═══ RECORDED INFORMATION ═══

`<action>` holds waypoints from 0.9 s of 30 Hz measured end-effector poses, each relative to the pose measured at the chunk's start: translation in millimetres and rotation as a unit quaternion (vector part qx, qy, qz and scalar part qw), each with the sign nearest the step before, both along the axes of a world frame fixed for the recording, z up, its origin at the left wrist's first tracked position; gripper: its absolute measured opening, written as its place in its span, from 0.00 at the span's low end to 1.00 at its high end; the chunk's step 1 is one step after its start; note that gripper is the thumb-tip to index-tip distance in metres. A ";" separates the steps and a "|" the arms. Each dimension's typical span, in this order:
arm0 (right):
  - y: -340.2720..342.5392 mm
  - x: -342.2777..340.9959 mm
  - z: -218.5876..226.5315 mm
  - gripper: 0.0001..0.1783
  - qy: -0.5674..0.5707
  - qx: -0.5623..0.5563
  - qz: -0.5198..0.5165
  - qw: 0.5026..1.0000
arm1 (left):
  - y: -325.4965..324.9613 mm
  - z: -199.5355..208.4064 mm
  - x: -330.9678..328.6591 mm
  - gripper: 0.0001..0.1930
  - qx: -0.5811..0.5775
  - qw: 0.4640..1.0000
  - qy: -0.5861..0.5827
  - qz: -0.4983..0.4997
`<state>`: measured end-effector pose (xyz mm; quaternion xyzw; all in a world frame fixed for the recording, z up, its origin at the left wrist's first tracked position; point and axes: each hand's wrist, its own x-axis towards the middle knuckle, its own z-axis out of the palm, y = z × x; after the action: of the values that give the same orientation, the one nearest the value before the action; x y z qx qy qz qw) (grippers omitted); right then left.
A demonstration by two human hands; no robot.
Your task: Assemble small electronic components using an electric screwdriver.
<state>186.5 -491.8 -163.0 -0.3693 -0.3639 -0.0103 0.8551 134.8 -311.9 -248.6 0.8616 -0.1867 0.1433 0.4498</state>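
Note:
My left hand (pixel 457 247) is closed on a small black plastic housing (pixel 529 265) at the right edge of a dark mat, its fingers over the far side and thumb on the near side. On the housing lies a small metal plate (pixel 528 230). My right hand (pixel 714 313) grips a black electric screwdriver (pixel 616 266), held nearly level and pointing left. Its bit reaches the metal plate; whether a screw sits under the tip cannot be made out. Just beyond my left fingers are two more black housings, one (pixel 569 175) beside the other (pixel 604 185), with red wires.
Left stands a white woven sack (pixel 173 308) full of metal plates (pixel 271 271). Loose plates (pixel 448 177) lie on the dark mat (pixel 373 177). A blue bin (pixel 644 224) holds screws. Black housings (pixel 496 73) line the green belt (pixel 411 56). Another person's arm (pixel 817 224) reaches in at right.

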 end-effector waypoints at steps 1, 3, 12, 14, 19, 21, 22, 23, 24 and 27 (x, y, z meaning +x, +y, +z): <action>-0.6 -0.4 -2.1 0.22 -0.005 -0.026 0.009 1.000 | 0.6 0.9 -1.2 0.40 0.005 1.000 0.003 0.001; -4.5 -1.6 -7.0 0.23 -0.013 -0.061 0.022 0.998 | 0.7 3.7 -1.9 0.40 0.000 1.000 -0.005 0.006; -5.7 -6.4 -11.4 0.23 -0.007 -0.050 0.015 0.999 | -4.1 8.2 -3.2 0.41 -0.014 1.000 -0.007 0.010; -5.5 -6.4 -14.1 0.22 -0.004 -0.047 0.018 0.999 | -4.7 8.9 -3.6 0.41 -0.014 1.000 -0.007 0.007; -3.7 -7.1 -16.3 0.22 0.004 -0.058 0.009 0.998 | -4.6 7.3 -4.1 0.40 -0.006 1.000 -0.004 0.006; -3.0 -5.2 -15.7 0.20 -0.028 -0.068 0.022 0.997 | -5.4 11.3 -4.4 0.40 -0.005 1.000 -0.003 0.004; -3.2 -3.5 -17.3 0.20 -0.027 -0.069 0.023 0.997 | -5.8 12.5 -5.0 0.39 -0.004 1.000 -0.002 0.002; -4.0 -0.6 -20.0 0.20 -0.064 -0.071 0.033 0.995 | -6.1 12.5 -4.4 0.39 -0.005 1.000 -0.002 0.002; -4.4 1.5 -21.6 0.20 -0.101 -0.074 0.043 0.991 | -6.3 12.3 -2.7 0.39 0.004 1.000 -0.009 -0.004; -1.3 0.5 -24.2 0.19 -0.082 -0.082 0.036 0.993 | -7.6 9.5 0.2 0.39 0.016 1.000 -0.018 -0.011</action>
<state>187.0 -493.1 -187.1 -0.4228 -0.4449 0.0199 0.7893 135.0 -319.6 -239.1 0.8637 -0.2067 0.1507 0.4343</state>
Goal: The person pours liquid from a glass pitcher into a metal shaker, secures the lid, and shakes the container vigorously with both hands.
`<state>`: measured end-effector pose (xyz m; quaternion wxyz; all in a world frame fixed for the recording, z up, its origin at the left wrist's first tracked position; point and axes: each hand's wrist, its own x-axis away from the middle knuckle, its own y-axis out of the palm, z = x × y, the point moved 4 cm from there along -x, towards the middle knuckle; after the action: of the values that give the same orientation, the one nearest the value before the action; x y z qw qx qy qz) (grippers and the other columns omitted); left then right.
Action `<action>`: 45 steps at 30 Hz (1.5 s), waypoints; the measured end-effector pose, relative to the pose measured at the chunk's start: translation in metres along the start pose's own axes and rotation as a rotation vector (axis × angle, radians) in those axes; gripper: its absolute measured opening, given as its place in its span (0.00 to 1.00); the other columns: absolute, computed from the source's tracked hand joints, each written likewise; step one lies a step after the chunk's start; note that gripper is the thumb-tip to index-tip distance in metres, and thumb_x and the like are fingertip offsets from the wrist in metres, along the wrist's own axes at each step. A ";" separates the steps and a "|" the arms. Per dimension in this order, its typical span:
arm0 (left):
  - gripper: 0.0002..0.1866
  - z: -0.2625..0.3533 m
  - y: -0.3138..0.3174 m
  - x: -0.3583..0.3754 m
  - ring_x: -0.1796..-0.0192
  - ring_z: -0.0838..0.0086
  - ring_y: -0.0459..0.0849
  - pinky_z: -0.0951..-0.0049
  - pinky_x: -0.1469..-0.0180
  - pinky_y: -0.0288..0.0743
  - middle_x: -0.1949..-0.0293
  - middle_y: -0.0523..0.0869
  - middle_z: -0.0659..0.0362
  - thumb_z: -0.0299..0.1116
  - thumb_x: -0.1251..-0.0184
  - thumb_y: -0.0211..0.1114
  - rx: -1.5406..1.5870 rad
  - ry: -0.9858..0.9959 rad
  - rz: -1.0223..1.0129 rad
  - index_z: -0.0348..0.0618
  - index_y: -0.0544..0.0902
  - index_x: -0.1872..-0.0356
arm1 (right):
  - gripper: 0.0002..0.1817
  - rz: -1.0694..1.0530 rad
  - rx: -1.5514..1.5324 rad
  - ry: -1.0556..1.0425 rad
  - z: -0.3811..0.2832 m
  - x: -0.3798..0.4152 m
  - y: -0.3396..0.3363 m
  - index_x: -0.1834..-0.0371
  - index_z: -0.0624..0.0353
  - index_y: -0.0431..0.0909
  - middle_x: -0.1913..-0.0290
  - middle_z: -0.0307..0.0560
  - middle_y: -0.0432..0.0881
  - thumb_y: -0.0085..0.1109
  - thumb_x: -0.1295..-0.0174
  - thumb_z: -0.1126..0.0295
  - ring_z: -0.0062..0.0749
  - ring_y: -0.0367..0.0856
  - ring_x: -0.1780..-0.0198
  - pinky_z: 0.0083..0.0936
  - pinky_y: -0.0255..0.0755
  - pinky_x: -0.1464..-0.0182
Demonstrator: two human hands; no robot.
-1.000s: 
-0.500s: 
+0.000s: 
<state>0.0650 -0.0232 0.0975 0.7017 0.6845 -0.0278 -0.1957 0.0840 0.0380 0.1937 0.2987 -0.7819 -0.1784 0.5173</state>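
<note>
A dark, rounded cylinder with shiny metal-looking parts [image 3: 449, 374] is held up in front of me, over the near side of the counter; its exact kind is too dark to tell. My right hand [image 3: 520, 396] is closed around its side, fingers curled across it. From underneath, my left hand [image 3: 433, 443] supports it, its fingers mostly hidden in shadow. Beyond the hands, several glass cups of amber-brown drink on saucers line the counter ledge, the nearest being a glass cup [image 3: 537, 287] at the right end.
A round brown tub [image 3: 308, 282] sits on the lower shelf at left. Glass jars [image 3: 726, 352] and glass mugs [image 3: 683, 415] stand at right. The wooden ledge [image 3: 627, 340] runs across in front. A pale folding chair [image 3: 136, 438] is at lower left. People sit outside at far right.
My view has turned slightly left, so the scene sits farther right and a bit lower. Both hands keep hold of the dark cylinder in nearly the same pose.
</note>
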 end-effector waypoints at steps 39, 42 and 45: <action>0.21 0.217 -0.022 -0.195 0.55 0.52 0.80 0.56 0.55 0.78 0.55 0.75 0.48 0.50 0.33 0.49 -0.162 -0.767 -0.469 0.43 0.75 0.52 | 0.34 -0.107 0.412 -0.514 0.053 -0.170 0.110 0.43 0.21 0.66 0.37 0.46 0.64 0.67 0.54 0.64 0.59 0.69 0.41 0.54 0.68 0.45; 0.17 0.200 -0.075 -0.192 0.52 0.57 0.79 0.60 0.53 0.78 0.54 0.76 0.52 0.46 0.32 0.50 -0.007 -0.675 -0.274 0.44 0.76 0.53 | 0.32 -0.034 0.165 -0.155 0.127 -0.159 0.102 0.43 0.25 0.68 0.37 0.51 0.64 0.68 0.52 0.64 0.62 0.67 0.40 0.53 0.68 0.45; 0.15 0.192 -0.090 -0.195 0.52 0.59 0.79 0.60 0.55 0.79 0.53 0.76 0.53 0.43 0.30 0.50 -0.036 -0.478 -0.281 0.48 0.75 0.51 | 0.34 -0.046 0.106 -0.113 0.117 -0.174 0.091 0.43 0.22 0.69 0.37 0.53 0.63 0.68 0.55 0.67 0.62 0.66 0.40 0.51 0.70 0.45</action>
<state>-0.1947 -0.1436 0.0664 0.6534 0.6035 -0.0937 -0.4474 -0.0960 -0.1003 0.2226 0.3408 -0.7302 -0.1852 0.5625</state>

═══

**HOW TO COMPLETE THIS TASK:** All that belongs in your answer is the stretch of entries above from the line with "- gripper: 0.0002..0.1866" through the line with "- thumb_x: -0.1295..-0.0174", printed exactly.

**WORKED SOLUTION:**
  - gripper: 0.0002..0.1866
  - z: -0.2625..0.3533 m
  - y: -0.3138..0.3174 m
  - x: -0.3583..0.3754 m
  - ring_x: -0.1796..-0.0192
  - ring_z: -0.0838..0.0086
  - ring_y: -0.0459..0.0849
  - pinky_z: -0.0951..-0.0049
  - pinky_x: -0.1469..-0.0180
  - pinky_y: -0.0288..0.0743
  - middle_x: -0.1949..-0.0293
  - middle_y: -0.0523..0.0869
  - middle_z: -0.0659..0.0362
  - thumb_z: -0.0299..0.1116
  - thumb_x: -0.1251..-0.0184
  - thumb_y: -0.0211..0.1114
  - rx: -1.5406..1.5870 rad
  - ry: -0.9858..0.9959 rad
  - rz: -1.0223..1.0129 rad
  - index_z: -0.0348..0.0618
  - index_y: -0.0544..0.0902
  - index_x: -0.1872..-0.0356
arm1 (right):
  - gripper: 0.0002..0.1817
  - rz: -1.0694..1.0530 rad
  - rx: -1.5514..1.5324 rad
  - ry: -1.0556..1.0425 rad
  - z: -0.3811..0.2832 m
  - x: -0.3798..0.4152 m
  - y: -0.3396..0.3363 m
  - index_x: -0.1834..-0.0371
  - index_z: -0.0624..0.0353
  - index_y: -0.0431..0.0909
  - middle_x: -0.1913..-0.0290
  - middle_z: -0.0307..0.0560
  - middle_y: -0.0432..0.0881
  - thumb_y: -0.0085..0.1109
  - thumb_x: -0.1295..-0.0174

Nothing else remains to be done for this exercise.